▸ Assigned task
The entries below should be set down again exactly, with every picture left out.

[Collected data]
────────────────────

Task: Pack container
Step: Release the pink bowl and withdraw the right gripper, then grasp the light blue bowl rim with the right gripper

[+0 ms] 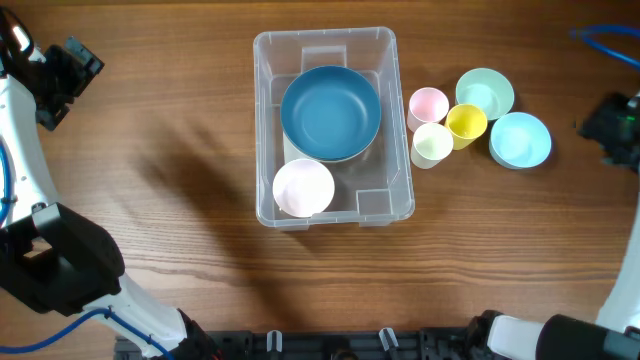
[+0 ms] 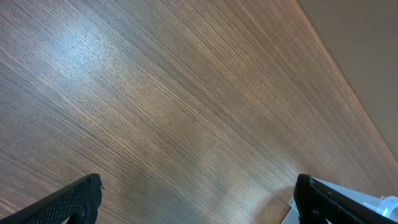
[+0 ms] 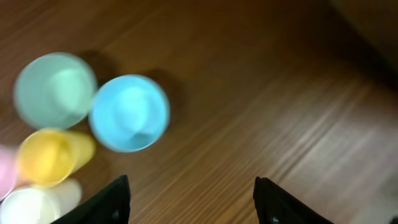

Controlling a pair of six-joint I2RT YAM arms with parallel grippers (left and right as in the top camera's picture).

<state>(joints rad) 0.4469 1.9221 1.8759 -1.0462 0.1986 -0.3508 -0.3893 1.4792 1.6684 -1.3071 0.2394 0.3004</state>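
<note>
The clear container (image 1: 325, 36) stands mid-table. It holds a large blue bowl (image 1: 330, 113) and a small pale pink bowl (image 1: 303, 187). My left gripper (image 1: 68, 72) hangs far off at the table's back left. In the left wrist view the left gripper (image 2: 199, 200) is open over bare wood. My right gripper (image 1: 603, 126) is at the right edge, apart from the cups. The right wrist view is blurred and shows the right gripper (image 3: 191, 200) open, with nothing between its fingers and the light blue bowl (image 3: 129, 112) ahead of it.
Right of the container stands a cluster: a pink cup (image 1: 428, 105), yellow cup (image 1: 466, 123), cream cup (image 1: 432, 143), mint bowl (image 1: 485, 92) and light blue bowl (image 1: 520, 139). The table's edge runs along the upper right of the left wrist view.
</note>
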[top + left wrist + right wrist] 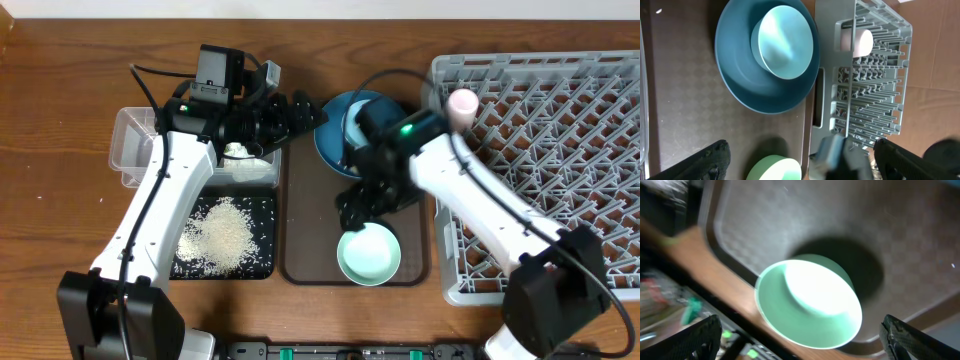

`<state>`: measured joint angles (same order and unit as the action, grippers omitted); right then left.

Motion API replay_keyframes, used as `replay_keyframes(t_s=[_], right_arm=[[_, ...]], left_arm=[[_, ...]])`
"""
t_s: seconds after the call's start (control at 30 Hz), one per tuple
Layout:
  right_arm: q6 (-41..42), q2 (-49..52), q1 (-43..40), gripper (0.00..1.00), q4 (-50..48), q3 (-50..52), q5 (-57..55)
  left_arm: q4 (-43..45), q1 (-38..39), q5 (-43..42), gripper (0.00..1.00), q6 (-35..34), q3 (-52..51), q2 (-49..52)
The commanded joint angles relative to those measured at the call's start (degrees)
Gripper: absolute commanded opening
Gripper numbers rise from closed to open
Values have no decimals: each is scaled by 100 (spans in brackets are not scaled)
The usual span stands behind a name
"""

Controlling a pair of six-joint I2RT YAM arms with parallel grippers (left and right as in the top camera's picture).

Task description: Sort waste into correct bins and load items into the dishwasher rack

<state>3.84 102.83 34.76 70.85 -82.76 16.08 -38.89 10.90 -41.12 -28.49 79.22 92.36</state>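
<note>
We are loading dishes. Our right gripper (801,322), jaws spread wide, hangs over the mint-green bowl (369,253) at the brown serving tray's (300,230) near end. Next we should lower, pinch its rim and carry it to the dishwasher rack (560,150) beside the tray. The left gripper (800,152) is spread too, holding nothing.

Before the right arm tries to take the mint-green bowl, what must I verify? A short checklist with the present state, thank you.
1. Opening of right gripper: ok, jaws wide.
2. Centring of mint-green bowl under it: ok in the right wrist view.
3. Bowl upright and empty on brown tray: ok.
4. Clearance from left gripper: ok, open, over by dark-blue plate.
5. Room in rack: ok, many pegs free beside pink cup.
6. Gap above bowl rim: cannot tell.
</note>
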Motion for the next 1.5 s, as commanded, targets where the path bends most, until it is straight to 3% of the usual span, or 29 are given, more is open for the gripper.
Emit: replay_keyframes(t_s=[0.0, 0.2, 0.43, 0.57, 0.67, 0.7, 1.17, 1.47], right_arm=[[450, 92, 297, 99, -15, 240, -1025], [713, 92, 446, 98, -297, 680, -1694], [728, 92, 442, 76, -820, 1349, -1735], [728, 92, 442, 31, -1080, 1624, -1733], [728, 92, 442, 5, -1123, 1644, -1731], [728, 92, 442, 1, -1134, 1644, -1731], [553, 92, 413, 1, -1287, 1633, -1779], [509, 90, 317, 1, -1012, 466, -4019]], left_arm=[[11, -96, 70, 94, -2, 39, -63], [-9, -343, 70, 94, -2, 39, -63], [-7, -409, 72, 94, -2, 39, -63], [-7, -409, 72, 94, -2, 39, -63], [-9, -409, 70, 95, -2, 39, -63], [-7, -409, 72, 94, -2, 39, -63], [-9, -409, 72, 94, -2, 39, -63], [-9, -409, 72, 94, -2, 39, -63]])
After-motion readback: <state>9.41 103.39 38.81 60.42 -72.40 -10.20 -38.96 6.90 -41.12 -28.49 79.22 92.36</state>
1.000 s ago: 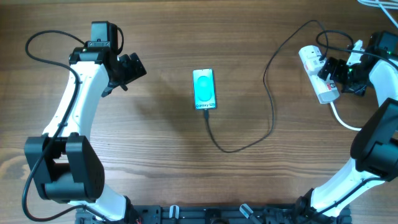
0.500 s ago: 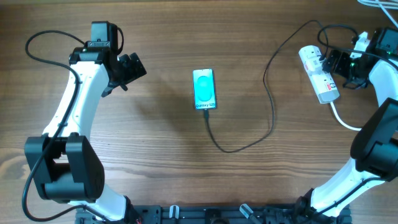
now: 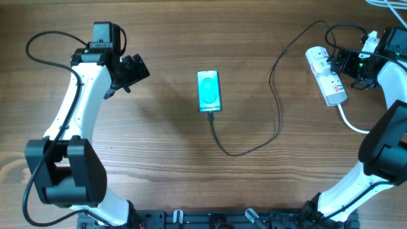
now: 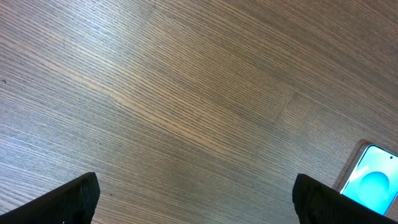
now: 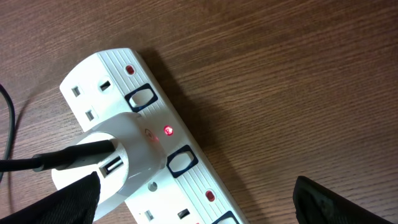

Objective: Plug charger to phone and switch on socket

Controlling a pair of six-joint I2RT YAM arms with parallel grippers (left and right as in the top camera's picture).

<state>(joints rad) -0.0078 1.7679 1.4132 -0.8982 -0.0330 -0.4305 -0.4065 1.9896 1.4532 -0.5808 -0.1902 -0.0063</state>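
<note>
Done: the charger (image 3: 278, 108) cable meets the lower edge of the phone (image 3: 209, 91). Its white plug (image 5: 127, 163) sits in the socket (image 5: 186, 171), and a red lamp (image 5: 168, 130) glows beside it, so the switch looks on.
Left: probably nothing; whether the tip is fully seated is too small to tell.
Phone: centre of the overhead frame, lying flat, cyan screen lit.
Socket: upper right of the overhead frame, a white strip.
Left gripper (image 3: 133, 71): upper left, jaws spread wide, empty, over the table (image 4: 186, 93).
Right gripper (image 3: 344, 65): just beside the socket, jaws wide, holding nothing.

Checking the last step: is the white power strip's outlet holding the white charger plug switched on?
On, apparently: the red indicator beside the white plug on the white power strip glows brightly.
</note>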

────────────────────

▸ Result
Task: Pack container
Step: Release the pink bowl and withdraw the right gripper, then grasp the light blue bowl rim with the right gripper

[+0 ms] 
[+0 ms] 
[+0 ms] 

Controlling a pair of six-joint I2RT YAM arms with parallel grippers (left and right as in the top camera's picture).

<state>(joints rad) 0.4469 1.9221 1.8759 -1.0462 0.1986 -0.3508 -0.3893 1.4792 1.6684 -1.3071 0.2394 0.3004</state>
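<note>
The clear container (image 1: 325, 36) stands mid-table. It holds a large blue bowl (image 1: 330, 113) and a small pale pink bowl (image 1: 303, 187). My left gripper (image 1: 68, 72) hangs far off at the table's back left. In the left wrist view the left gripper (image 2: 199, 200) is open over bare wood. My right gripper (image 1: 603, 126) is at the right edge, apart from the cups. The right wrist view is blurred and shows the right gripper (image 3: 191, 200) open, with nothing between its fingers and the light blue bowl (image 3: 129, 112) ahead of it.
Right of the container stands a cluster: a pink cup (image 1: 428, 105), yellow cup (image 1: 466, 123), cream cup (image 1: 432, 143), mint bowl (image 1: 485, 92) and light blue bowl (image 1: 520, 139). The table's edge runs along the upper right of the left wrist view.
</note>
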[top + left wrist + right wrist] 

`<state>`: measured joint angles (same order and unit as the action, grippers omitted); right then left.

Motion API replay_keyframes, used as `replay_keyframes(t_s=[_], right_arm=[[_, ...]], left_arm=[[_, ...]])`
"""
t_s: seconds after the call's start (control at 30 Hz), one per tuple
Layout:
  right_arm: q6 (-41..42), q2 (-49..52), q1 (-43..40), gripper (0.00..1.00), q4 (-50..48), q3 (-50..52), q5 (-57..55)
  left_arm: q4 (-43..45), q1 (-38..39), q5 (-43..42), gripper (0.00..1.00), q6 (-35..34), q3 (-52..51), q2 (-49..52)
The commanded joint angles relative to those measured at the call's start (degrees)
Gripper: absolute commanded opening
Gripper numbers rise from closed to open
Values have no decimals: each is scaled by 100 (spans in brackets are not scaled)
The usual span stands behind a name
"""

Controlling a pair of six-joint I2RT YAM arms with parallel grippers (left and right as in the top camera's picture).

Task description: Sort waste into correct bins and load items into the dishwasher rack

<state>3.84 102.83 34.76 70.85 -82.76 16.08 -38.89 10.90 -41.12 -28.49 79.22 92.36</state>
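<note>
We are loading dishes. Our right gripper (801,322), jaws spread wide, hangs over the mint-green bowl (369,253) at the brown serving tray's (300,230) near end. Next we should lower, pinch its rim and carry it to the dishwasher rack (560,150) beside the tray. The left gripper (800,152) is spread too, holding nothing.

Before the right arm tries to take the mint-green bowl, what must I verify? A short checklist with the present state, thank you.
1. Opening of right gripper: ok, jaws wide.
2. Centring of mint-green bowl under it: ok in the right wrist view.
3. Bowl upright and empty on brown tray: ok.
4. Clearance from left gripper: ok, open, over by dark-blue plate.
5. Room in rack: ok, many pegs free beside pink cup.
6. Gap above bowl rim: cannot tell.
</note>
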Motion for the next 1.5 s, as commanded, targets where the path bends most, until it is straight to 3% of the usual span, or 29 are given, more is open for the gripper.
Emit: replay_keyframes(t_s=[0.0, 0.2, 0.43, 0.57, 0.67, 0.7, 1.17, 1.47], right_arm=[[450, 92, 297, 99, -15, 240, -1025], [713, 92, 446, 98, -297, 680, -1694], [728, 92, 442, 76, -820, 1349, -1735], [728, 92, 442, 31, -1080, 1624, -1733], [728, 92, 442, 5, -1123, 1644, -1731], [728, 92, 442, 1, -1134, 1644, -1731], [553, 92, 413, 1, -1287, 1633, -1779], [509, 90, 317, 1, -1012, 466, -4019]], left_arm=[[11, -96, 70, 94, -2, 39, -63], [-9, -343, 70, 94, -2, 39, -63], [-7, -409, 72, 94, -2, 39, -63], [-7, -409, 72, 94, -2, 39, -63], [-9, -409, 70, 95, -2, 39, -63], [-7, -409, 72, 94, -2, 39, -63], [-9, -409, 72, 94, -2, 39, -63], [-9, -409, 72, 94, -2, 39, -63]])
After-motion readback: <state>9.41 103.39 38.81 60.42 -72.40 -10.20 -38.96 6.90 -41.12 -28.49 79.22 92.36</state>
1.000 s ago: 
0.500 s ago: 
now: 
now: 
now: 

Objective: Plug charger to phone and switch on socket

Controlling a pair of six-joint I2RT YAM arms with parallel grippers (left and right as in the top camera's picture).

<state>(joints rad) -0.0078 1.7679 1.4132 -0.8982 -0.0330 -0.4305 -0.4065 1.9896 1.4532 -0.5808 -0.1902 -0.0063</state>
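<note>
Done: the charger (image 3: 278, 108) cable meets the lower edge of the phone (image 3: 209, 91). Its white plug (image 5: 127, 163) sits in the socket (image 5: 186, 171), and a red lamp (image 5: 168, 130) glows beside it, so the switch looks on.
Left: probably nothing; whether the tip is fully seated is too small to tell.
Phone: centre of the overhead frame, lying flat, cyan screen lit.
Socket: upper right of the overhead frame, a white strip.
Left gripper (image 3: 133, 71): upper left, jaws spread wide, empty, over the table (image 4: 186, 93).
Right gripper (image 3: 344, 65): just beside the socket, jaws wide, holding nothing.

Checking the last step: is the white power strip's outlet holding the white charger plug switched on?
On, apparently: the red indicator beside the white plug on the white power strip glows brightly.
</note>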

The response is finished, and the exercise is complete.